GAE = Google app engine — yes it has spending limits.)

... you are eligible for support on ... only ...
... [various helpful links] ...

That been said, at the moment there is no a feature that allows you to configure a limited budget on GCE. This feature is certainly available for GAE [1]. As you mentioned in your comments, you either can totally shut down your VMs (will depend on your use case) or set the VMs to send you alerts if they reach a certain traffic limit [2].

Sincerely,

Someone's first name
Technical Solutions Representative
Google Cloud Platform

[1] https://cloud.google.com/appengine/docs/quotas
[2] https://cloud.google.com/monitoring/support/notification-options

@wmdry, you wrote: "traffic to this link could explode" — I'm afraid of this too. That's why I asked Google about this. And I'm planning to avoid Google's CDN because of this, and use another CDN provider instead, which has spending limits. Because, unlike Nginx, I don't see any way for me to rate limit / throttle Google's CDN.

I do plan to use GCE (Google Cloud Engine) though. Therefore, right now I'm reading about how to rate limit my Nginx server. Because if I just configure Nginx correctly, then those $0.12 / GB you mentioned, cannot possible explode to ... like $10k in a month? What if Google sends a $10k bill when I'm back from an a few week's vacation, just because of my hobby project and a few people downloading a 1 MB movie over and over again forever (because: evil). Hmm, & the bigger & faster my servers, the higher the risk.

I hope Google will add spending limits, because I did want to use Google's CDN.

Update 2020: Apparently this does bite people from time to time — look here:
"Burnt $72k testing Firebase and Cloud Run and almost went bankrupt", Dec 08, 2020, https://news.ycombinator.com/item?id=25372336, In that case, they could contact Google and in the end didn't need to pay.

Solution 2:

As of July 2017 you can set budgets that send notifications via email but do not cap spending:

screenshot of GCS documentation warning that budget does not cap API usage

To set an alert-only budget, which will not cap spending:

  1. Go to the Cloud Platform Console.
  2. Open the console left side menu and click Billing
  3. If you have more than one billing account, click the billing account name.
  4. On the left, click Budgets & alerts.

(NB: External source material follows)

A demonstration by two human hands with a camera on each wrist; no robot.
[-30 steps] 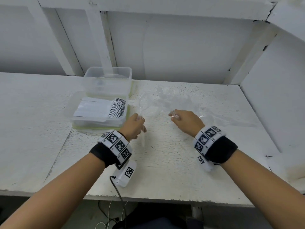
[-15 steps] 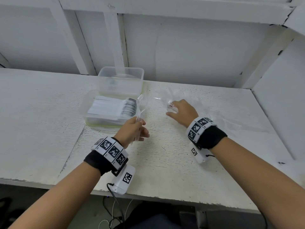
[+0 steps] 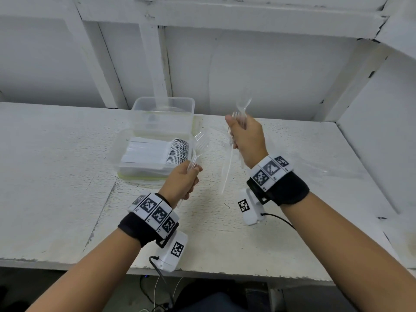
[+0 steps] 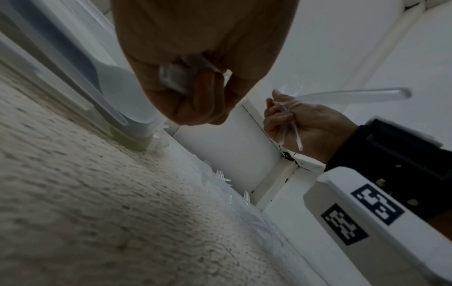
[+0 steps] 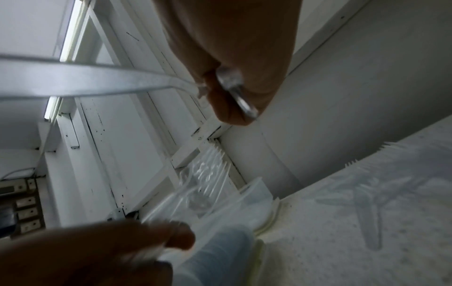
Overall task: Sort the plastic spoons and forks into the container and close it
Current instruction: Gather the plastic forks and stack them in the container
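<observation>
My left hand grips a small bundle of clear plastic forks by the handles, tines up, just right of the container. My right hand is raised above the table and holds more clear forks, heads up and handles hanging down. In the right wrist view one handle sticks out sideways from the fingers. The front container holds a row of stacked white spoons. Behind it stands an empty clear tub.
Several loose clear forks lie on the white table to the right of the containers, near the back wall. A white wall closes the table's right side. Cables hang under the front edge.
My right hand has lifted off the table with forks in its grip. My left hand has risen a little and moved toward the container's right side.
</observation>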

Official help page: https://support.google.com/cloud/answer/6293540?hl=en

Solution 3:

I found that Google's documentation now provides two methods to actually limit the cost of a GCP project. It involves the following setup:

  1. Create a Cloud Function that checks the cost against the budget, and carries out a certain action if the cost exceeds the budget. Google's Documentation provides a sample code snip that can either shutdown all VM instances in a Project or disable the billing for a project. Shutting down all VMs would stop all VM-related cost but you get to keep your data (and still have to pay for the storage). Disabling the billing for a project would effectively zap all cost-related activities and you could lose data. You can name the Cloud Function "budget-enforcer".
  2. The Google code snip as provided above has a hard coded ZONE variable. Remember to change it to match your zone!
  3. Create a Service Account to run the Cloud Function "budget-enforcer". For shutting down VMs, the Service Account would need role "Compute Instance Admin (v1)". For disabling billing on a project, the Service Account would need role "Project Billing Manager".
  4. Set a Topic for the Cloud Function (I call mine "proj-name-stop-vm" and "proj-name-disable-bill").
  5. Set up a budget alert as usual, and connect it to one of the Pub/Sub topic above.

Please be noted that Google's documentation did mention that there could be a delay between the cost exceeds a budget and the function is triggered, so you should build in a buffer if you have an absolute hard cost limit. I use 90% of the budget as the trigger line for shutting down my instances.